# [Exercise aim]
Could you please return each line of the data that has the word "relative"?

Stored dataset items
▬▬▬

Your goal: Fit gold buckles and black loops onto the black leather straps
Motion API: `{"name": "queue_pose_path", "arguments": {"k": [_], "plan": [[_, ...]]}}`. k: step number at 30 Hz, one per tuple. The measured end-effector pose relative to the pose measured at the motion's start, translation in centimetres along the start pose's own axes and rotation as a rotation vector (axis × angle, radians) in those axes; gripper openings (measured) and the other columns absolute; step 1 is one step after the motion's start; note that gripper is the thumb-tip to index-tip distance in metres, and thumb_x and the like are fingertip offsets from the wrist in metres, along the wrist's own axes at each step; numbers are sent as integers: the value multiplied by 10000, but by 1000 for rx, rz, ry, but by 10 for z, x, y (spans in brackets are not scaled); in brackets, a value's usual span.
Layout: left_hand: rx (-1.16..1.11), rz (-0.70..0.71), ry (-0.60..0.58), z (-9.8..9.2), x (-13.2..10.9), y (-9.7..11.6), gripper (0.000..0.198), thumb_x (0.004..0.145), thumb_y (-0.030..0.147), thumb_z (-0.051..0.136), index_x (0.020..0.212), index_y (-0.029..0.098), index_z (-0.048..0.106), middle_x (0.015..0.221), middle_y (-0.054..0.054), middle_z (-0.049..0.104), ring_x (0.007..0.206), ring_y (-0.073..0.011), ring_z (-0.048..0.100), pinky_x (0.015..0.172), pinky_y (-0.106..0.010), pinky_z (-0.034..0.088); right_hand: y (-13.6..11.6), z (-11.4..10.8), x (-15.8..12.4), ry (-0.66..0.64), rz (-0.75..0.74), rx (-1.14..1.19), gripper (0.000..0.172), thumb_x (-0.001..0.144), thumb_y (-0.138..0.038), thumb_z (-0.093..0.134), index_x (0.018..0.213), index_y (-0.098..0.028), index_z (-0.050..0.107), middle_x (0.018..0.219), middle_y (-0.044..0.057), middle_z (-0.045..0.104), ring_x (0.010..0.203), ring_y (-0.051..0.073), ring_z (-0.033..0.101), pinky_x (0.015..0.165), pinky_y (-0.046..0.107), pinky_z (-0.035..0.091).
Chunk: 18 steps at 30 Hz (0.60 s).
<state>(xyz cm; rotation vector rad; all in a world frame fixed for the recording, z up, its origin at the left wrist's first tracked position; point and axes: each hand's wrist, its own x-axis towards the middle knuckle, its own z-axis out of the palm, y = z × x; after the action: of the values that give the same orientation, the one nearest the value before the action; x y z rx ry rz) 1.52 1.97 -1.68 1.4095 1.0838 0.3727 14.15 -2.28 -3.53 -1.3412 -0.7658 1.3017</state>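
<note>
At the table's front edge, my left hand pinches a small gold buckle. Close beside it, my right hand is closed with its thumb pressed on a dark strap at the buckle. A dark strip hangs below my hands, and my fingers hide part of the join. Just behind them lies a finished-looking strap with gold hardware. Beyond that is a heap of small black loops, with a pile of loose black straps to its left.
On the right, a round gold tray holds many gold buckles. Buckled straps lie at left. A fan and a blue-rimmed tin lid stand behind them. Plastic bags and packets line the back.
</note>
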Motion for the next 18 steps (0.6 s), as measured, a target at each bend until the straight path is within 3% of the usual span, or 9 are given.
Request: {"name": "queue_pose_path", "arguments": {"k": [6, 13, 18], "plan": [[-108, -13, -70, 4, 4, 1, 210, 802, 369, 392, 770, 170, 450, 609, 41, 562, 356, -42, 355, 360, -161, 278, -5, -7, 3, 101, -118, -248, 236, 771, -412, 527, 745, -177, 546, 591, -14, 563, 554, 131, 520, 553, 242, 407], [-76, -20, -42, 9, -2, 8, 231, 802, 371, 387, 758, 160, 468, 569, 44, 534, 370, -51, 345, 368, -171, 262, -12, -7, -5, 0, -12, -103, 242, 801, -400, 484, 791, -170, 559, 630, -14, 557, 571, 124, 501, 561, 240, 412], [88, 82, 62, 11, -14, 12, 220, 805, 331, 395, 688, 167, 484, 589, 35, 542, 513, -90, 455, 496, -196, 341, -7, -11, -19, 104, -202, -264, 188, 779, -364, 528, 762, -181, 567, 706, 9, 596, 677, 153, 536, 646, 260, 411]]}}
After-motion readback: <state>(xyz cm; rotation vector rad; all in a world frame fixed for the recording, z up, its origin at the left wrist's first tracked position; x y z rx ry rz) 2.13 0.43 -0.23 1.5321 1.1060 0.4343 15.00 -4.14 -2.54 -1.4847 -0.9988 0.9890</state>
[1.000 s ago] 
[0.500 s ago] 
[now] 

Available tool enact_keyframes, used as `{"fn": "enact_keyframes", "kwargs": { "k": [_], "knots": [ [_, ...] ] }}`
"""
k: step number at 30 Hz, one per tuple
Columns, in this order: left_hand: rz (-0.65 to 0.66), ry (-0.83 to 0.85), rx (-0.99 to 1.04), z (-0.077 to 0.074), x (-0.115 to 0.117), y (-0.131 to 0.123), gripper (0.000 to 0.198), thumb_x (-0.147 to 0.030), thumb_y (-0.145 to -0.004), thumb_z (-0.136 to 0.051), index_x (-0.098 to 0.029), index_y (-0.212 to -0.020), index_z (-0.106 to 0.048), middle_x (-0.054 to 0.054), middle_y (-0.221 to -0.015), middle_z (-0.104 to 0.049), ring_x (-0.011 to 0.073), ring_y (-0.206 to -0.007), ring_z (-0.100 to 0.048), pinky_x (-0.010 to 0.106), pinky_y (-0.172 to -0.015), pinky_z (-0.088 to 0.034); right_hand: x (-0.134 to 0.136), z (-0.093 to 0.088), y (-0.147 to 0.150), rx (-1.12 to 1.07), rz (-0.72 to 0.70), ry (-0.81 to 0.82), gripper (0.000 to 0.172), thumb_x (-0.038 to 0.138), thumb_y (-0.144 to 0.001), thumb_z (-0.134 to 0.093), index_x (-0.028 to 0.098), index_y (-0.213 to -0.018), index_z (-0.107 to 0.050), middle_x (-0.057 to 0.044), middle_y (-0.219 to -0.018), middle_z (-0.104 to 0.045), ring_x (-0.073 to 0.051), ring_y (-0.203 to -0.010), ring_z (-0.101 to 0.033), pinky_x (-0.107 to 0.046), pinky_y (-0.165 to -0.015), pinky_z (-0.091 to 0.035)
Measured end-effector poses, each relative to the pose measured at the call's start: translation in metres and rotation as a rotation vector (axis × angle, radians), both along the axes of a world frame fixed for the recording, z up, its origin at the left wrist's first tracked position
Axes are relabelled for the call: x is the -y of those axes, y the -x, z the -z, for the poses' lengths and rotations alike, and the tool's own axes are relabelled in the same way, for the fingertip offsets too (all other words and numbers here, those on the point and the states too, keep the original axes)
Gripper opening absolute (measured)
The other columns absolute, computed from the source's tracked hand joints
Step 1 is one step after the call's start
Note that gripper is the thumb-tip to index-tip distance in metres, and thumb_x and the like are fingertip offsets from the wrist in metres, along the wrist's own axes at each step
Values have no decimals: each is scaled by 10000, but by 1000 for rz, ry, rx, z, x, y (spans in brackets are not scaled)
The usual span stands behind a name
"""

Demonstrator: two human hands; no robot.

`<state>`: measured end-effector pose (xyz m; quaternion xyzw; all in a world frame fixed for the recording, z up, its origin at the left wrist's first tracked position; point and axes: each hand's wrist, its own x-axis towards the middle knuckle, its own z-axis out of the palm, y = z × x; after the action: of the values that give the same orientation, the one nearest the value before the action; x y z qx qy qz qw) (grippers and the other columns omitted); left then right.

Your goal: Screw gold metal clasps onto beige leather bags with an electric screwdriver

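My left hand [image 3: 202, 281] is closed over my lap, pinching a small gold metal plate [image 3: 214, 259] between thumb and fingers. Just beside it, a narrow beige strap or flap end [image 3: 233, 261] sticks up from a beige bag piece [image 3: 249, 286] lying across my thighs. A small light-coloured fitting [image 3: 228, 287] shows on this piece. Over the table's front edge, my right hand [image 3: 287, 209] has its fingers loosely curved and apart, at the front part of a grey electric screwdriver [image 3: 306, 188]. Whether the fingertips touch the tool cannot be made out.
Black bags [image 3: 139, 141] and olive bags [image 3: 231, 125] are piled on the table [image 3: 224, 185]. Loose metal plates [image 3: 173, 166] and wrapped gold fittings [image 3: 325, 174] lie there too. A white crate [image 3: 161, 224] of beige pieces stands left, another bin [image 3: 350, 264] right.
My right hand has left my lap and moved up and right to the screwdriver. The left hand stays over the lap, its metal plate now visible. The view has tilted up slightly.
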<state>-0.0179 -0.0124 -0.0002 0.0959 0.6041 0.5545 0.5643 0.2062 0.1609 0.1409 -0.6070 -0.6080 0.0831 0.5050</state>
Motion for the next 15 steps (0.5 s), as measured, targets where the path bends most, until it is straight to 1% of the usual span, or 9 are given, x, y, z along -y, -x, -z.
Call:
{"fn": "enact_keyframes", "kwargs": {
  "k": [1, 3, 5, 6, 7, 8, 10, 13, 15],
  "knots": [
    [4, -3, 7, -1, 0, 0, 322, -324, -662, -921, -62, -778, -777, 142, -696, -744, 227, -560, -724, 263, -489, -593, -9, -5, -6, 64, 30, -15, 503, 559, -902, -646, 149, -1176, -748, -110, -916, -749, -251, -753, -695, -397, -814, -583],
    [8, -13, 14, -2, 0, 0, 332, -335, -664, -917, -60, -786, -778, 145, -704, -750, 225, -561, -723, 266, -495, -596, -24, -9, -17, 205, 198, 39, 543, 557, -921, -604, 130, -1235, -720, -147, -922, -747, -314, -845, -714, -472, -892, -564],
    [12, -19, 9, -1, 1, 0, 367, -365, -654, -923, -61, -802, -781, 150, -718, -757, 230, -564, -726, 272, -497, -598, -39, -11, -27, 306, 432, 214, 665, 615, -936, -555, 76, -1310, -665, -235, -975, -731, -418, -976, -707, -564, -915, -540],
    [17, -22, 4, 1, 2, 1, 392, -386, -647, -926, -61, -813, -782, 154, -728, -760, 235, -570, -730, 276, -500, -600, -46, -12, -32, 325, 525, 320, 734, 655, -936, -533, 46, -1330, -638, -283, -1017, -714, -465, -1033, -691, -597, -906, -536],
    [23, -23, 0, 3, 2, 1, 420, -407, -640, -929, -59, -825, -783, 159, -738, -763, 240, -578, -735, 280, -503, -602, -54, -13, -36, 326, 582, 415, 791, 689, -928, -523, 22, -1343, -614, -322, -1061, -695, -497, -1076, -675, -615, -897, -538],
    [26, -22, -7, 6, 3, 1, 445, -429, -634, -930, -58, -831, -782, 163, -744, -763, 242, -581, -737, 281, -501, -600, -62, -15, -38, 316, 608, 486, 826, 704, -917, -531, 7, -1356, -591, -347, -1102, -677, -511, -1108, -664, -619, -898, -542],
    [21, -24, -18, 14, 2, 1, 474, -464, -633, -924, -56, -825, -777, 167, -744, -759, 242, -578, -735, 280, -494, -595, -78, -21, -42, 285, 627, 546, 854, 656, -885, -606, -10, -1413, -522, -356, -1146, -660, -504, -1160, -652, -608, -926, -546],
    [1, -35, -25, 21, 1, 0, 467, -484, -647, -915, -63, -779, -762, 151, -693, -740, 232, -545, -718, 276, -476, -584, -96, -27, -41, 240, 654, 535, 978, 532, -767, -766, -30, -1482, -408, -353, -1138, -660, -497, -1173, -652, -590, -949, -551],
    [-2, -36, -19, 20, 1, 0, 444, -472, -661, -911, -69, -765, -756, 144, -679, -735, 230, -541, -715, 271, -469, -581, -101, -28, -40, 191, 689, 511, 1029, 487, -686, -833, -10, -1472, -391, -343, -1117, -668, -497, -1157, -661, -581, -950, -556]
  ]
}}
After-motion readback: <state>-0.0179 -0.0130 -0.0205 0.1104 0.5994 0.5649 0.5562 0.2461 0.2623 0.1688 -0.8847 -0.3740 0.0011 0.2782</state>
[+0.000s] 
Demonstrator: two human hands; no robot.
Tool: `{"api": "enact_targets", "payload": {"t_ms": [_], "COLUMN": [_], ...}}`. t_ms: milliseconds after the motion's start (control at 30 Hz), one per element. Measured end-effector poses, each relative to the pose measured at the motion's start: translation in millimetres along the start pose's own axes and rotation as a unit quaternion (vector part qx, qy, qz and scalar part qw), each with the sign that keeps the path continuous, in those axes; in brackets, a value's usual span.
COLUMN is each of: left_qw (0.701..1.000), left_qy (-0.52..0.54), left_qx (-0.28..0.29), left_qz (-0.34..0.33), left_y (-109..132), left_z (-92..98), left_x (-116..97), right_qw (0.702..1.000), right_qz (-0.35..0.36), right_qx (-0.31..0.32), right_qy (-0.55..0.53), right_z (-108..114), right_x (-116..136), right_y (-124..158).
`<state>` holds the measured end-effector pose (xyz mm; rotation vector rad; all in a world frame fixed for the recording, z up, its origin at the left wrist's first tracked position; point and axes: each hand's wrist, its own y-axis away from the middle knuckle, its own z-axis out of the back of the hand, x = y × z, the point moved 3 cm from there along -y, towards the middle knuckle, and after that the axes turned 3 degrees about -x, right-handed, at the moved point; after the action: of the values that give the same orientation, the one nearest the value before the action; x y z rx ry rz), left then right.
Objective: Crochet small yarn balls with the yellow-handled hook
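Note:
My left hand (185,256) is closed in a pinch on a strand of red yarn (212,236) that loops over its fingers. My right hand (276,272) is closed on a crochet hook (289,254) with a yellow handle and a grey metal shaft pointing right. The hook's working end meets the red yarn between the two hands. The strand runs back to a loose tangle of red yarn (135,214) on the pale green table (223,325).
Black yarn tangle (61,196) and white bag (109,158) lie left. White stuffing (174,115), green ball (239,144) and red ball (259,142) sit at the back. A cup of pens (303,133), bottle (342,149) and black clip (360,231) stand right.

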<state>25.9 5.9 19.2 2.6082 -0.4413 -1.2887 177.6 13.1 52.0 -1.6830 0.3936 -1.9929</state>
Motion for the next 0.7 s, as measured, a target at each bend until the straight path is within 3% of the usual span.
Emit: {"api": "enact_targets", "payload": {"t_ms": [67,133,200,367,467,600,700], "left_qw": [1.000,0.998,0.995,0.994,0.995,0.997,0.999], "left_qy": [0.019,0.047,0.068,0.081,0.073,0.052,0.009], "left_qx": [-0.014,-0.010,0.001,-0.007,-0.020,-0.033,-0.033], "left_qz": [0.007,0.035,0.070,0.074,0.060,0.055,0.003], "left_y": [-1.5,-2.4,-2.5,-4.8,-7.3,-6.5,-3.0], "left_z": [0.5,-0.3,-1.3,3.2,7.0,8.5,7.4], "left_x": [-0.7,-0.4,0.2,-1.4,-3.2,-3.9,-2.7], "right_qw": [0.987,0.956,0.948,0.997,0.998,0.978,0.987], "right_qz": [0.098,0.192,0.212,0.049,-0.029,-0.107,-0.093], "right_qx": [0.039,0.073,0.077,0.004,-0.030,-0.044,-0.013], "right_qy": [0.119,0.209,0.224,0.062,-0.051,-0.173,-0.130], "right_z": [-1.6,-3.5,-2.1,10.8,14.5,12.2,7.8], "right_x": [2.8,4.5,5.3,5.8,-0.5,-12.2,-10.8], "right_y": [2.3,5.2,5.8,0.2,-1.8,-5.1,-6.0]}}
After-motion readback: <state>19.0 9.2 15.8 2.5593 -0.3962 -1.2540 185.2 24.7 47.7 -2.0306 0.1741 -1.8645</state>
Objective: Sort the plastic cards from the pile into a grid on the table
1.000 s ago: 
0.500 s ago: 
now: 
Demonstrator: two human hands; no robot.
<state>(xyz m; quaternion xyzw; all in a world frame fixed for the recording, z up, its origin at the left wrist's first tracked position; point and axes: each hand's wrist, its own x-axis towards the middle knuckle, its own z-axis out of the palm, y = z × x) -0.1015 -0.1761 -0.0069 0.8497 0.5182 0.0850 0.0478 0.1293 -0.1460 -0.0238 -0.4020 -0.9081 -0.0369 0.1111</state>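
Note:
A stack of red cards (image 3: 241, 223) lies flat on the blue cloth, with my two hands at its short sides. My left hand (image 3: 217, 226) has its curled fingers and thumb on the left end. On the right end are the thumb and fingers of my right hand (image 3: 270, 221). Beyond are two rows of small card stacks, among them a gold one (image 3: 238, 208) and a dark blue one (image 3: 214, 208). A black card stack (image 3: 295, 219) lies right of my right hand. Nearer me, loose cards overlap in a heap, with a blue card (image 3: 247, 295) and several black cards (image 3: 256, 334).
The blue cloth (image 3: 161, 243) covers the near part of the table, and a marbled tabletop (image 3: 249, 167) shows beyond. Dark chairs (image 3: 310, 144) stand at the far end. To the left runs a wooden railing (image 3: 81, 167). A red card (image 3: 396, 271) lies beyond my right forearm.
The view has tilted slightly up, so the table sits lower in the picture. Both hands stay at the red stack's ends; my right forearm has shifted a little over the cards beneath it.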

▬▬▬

# [Written solution]
Motion API: `{"name": "queue_pose_path", "arguments": {"k": [_], "plan": [[_, ...]]}}`. k: step number at 30 Hz, one per tuple. The measured end-effector pose relative to the pose measured at the motion's start, translation in centimetres along the start pose's own axes and rotation as a rotation vector (axis × angle, radians) in those axes; gripper openings (measured) and the other columns absolute; step 1 is one step after the motion's start; note that gripper is the thumb-tip to index-tip distance in metres, and thumb_x and the like are fingertip offsets from the wrist in metres, along the wrist's own axes at each step; numbers are sent as integers: the value multiplied by 10000, but by 1000 for rx, rz, ry, but by 10 for z, x, y (spans in brackets are not scaled); in brackets, a value's usual span.
Measured end-effector poses, each relative to the pose measured at the call's start: translation in metres and rotation as a rotation vector (axis × angle, radians), both along the axes of a world frame fixed for the recording, z up, its origin at the left wrist's first tracked position
Tool: `{"api": "enact_targets", "payload": {"t_ms": [_], "COLUMN": [_], ...}}`. t_ms: milliseconds after the motion's start (control at 30 Hz), one per element. Measured end-effector poses, each relative to the pose measured at the motion's start: translation in millimetres along the start pose's own axes and rotation as a unit quaternion (vector part qx, qy, qz and scalar part qw), each with the sign that keeps the path continuous, in those axes; in brackets, a value's usual span.

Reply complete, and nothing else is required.